◆ YOUR TASK
Beginning with the line that includes "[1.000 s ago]" and ending with the last line of the listing below, write out each line exactly, with no other output.
STORED DATA section start
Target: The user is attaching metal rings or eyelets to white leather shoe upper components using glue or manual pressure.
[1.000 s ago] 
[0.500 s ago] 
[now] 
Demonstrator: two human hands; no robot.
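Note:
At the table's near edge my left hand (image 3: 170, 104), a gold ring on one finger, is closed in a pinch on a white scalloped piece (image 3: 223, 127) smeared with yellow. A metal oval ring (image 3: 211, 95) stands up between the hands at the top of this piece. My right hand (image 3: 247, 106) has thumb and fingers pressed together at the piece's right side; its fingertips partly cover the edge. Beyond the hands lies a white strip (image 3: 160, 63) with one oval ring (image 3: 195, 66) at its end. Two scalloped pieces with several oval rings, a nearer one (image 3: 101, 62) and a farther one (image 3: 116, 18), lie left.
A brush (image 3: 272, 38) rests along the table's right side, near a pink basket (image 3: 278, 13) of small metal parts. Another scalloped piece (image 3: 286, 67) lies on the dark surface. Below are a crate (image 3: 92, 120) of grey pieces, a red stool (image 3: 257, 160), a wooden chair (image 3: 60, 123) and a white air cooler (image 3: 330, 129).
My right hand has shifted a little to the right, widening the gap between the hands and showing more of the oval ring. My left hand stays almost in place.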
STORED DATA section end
◆ TASK OUTPUT
[1.000 s ago] 
[0.500 s ago] 
[now] 
Demonstrator: two human hands; no robot.
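Note:
At the table's near edge my left hand (image 3: 170, 104), a gold ring on one finger, is closed in a pinch on a white scalloped piece (image 3: 223, 127) smeared with yellow. A metal oval ring (image 3: 211, 95) stands up between the hands at the top of this piece. My right hand (image 3: 247, 106) has thumb and fingers pressed together at the piece's right side; its fingertips partly cover the edge. Beyond the hands lies a white strip (image 3: 160, 63) with one oval ring (image 3: 195, 66) at its end. Two scalloped pieces with several oval rings, a nearer one (image 3: 101, 62) and a farther one (image 3: 116, 18), lie left.
A brush (image 3: 272, 38) rests along the table's right side, near a pink basket (image 3: 278, 13) of small metal parts. Another scalloped piece (image 3: 286, 67) lies on the dark surface. Below are a crate (image 3: 92, 120) of grey pieces, a red stool (image 3: 257, 160), a wooden chair (image 3: 60, 123) and a white air cooler (image 3: 330, 129).
My right hand has shifted a little to the right, widening the gap between the hands and showing more of the oval ring. My left hand stays almost in place.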

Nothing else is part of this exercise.